In 1939, Cunz was expelled from the Nazi Writers' Association and appointed to an instructorship at the University of Maryland, College Park, where he advanced to an assistant professorship in 1942. In 1944 he was naturalized as a U.S. citizen. He was promoted to associate professor with tenure in 1947 and to full professor in 1949, and he served as chair of the German Department. In addition to teaching language and literature courses, he taught a historical survey entitled "From Arminius to Adenauer: A Course in German Civilization".[10]

In 1957, Cunz accepted an offer to chair the German Department at Ohio State University following the departure of Bernhard Blume for Harvard University. Here he joined his partner Seidlin, who had been teaching at Ohio State since 1946, and the two contracted to have a house built in the suburb Worthington. Ohio State's German Department burgeoned during the twelve years of Cunz's chairmanship, albeit largely in response to national demographic and political trends (the baby boomer wave paired with the National Defense Education Act), but also in part thanks to Cunz's administrative acumen.
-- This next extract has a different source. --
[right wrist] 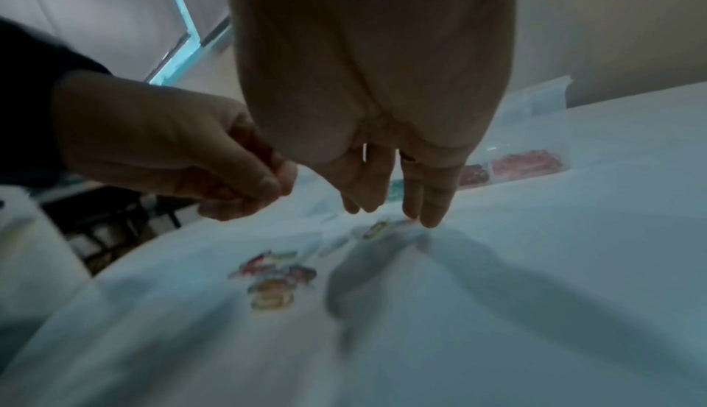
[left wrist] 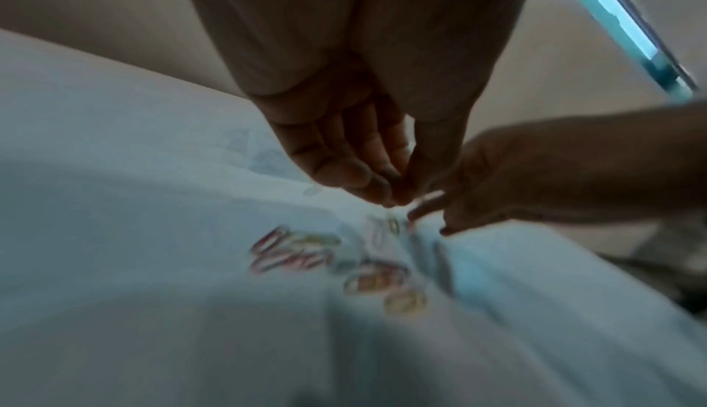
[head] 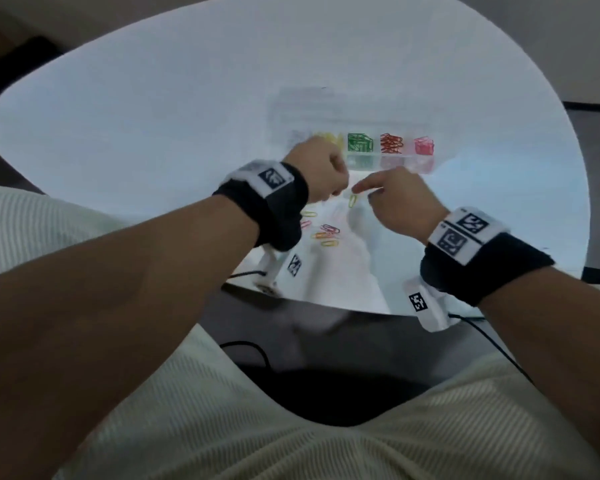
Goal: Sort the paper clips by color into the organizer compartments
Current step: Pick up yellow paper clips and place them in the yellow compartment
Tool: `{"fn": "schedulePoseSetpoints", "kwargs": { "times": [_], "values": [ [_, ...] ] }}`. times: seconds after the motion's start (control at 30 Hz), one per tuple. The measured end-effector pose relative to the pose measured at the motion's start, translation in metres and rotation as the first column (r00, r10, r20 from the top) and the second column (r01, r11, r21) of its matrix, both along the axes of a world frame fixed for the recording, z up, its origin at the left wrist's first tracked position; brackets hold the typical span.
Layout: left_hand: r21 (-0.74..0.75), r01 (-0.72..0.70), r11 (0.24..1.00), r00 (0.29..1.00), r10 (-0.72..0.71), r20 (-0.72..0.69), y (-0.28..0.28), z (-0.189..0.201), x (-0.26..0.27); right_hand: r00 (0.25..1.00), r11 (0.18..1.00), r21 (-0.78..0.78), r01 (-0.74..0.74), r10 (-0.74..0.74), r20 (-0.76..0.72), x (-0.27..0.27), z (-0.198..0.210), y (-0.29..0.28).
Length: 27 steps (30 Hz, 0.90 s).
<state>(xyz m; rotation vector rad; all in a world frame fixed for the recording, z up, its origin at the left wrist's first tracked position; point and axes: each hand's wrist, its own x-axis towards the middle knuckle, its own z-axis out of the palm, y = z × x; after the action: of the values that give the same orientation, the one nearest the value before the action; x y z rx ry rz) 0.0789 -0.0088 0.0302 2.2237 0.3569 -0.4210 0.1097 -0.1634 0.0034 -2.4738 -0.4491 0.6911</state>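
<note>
A: What's the setting?

B: A round white glossy table (head: 153, 109) with a dark floor beyond its edge, and a person in a ribbed cream top seated at it. A black wristband with white tags sits on each wrist.

A: Where's the organizer?

B: The clear plastic organizer box (head: 357, 147) lies on the far half of the table, just beyond both hands. Its row of compartments holds yellow clips (head: 329, 138), green clips (head: 360, 143), orange-red clips (head: 391, 143) and pink clips (head: 424, 146), one colour to each.

A: And the unsorted ones?

B: A small scatter of loose coloured paper clips (head: 321, 230) lies on the table near the front edge, between the wrists.

A: The hands?

B: The left hand (head: 321, 171) has its fingertips drawn together at the thumb; whether they pinch a clip I cannot tell, the pictures are too blurred. The right hand (head: 397, 202) reaches down with straight fingers, its forefinger at a single yellow-green paper clip (head: 353, 200) lying on the table just before the organizer.
</note>
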Motion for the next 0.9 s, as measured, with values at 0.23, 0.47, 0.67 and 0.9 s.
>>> {"fn": "schedulePoseSetpoints", "kwargs": {
  "times": [0.23, 0.47, 0.67, 0.9],
  "values": [
    [0.295, 0.456, 0.84, 0.888, -0.45, -0.092, -0.006, -0.036, -0.058, 0.943, 0.916, -0.301, -0.266, 0.312, 0.116, -0.021, -0.016, -0.001],
    [0.402, 0.566, 0.72, 0.814, -0.565, -0.134, -0.013, -0.043, -0.052, 0.971, 0.93, -0.35, -0.114, 0.178, 0.156, -0.033, -0.021, -0.014],
    [0.449, 0.622, 0.642, 0.776, -0.584, -0.239, -0.019, -0.056, -0.057, 0.976, 0.938, -0.335, -0.09, 0.15, 0.16, -0.044, -0.025, -0.012],
    [0.338, 0.479, 0.81, 0.874, -0.477, -0.095, -0.013, -0.054, -0.057, 0.971, 0.933, -0.333, -0.136, 0.192, 0.14, -0.048, -0.033, 0.001]
  ]
}}
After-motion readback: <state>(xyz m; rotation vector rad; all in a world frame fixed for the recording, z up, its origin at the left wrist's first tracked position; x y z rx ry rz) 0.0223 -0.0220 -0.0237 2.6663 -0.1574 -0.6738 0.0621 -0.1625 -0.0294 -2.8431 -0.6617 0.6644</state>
He expected all departmental colleagues, including the literature specialists such as Seidlin, to shoulder their fair share of "service" courses, i.e., language instruction. With Curtis C. D. Vail (1903–1957) of the University of Washington, Cunz coauthored German for Beginners (1958), a textbook that was widely adopted throughout the U.S.[11] It advanced beyond the traditional "grammar-translation" approach to the more communicative audio-lingual method and made use of language lab tapes. A second edition (1965) was coauthored with his junior colleague Ulrich A. Groenke (1924–2013), a Scandinavian linguist. Cunz edited an abridged version of Ricarda Huch's Der letzte Sommer, a "novel in letters set during the fight of the Russian anarchists against the Czarist regime", for use in German language instruction.[12] He also edited Heinrich Jung-Stilling's autobiography (1777–78), a canonical precursor of the Bildungsroman and a classic document of German Pietism.[13] To the genre of young readers' literature belongs his They Came from Germany: The Stories of Famous German-Americans, published in 1966.[14]
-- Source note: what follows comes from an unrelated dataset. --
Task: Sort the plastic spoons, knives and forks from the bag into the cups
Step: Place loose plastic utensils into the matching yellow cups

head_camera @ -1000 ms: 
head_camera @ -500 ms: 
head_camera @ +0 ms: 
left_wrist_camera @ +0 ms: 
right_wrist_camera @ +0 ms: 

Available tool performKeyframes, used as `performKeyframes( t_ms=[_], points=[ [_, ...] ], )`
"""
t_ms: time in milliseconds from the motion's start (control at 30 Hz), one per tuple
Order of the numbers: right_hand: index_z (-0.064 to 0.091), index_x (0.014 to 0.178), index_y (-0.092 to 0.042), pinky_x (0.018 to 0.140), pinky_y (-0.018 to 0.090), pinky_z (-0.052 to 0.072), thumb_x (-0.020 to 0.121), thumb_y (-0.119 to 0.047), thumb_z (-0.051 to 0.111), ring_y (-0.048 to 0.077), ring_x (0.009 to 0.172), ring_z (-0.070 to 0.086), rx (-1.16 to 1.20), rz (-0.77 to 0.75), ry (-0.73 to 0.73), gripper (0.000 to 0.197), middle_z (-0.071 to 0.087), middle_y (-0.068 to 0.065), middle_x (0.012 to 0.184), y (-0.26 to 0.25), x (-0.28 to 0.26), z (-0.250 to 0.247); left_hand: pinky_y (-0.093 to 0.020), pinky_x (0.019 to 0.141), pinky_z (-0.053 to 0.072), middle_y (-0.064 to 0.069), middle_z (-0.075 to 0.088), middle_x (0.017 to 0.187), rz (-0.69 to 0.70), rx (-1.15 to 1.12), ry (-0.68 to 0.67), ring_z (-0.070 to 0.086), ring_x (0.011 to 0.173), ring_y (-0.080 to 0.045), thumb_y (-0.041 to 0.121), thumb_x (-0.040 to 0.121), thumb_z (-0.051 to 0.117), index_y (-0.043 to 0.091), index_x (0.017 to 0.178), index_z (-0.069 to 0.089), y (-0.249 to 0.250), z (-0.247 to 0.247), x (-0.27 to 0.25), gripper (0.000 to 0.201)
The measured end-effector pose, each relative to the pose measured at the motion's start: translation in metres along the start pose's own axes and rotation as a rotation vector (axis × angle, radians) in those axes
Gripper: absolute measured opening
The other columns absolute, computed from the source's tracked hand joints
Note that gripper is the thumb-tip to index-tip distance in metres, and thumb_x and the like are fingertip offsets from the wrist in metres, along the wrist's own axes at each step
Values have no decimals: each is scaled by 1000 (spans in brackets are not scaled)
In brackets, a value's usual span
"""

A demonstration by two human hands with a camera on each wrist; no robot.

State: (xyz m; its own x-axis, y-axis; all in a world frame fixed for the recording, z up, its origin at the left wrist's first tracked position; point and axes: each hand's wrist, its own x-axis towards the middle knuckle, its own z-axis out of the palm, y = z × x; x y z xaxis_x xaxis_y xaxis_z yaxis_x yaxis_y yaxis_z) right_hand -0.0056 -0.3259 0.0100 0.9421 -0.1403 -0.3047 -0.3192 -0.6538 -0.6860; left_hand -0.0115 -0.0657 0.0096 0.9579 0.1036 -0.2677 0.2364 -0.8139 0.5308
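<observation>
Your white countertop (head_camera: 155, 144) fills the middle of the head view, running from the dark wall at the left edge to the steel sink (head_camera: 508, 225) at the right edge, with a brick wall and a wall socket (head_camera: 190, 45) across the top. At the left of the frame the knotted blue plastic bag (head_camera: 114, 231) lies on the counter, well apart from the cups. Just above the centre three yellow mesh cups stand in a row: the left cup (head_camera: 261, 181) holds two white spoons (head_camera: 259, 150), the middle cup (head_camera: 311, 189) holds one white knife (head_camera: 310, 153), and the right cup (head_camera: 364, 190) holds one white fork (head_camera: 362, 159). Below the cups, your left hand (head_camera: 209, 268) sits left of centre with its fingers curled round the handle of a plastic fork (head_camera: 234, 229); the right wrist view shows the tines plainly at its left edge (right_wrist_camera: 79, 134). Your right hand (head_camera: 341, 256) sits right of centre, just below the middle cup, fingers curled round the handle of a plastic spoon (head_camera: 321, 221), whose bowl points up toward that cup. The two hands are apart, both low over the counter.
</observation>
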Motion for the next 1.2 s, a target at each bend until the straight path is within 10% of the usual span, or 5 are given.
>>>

Cunz and Seidlin enjoyed summer vacations in the company of Richard Plant in Manomet, Massachusetts, and Mallnitz, Austria. Plant described Cunz in these terms:

Dieter awakened trust in almost everyone. He radiated an irresistible friendliness and was not just able to avoid disputes, but also to settle them — a natural mediator and referee. He could win people over, and people believed him when, after carefully thinking things over, he proposed a simple solution that no one else would have ever come up with. When he said he would do something, no one doubted that he would actually do it. At meetings and conferences he would break the ice, establish an atmosphere of collegiality, harmony, even confidentiality. Later they called him a 'topnotch public relations officer'. But that label is not quite correct, because public relations is something you can learn. But Dieter didn't even have to make an effort — he was a natural-born confidante and, to use a term you can encounter in old books, completely guileless.[15]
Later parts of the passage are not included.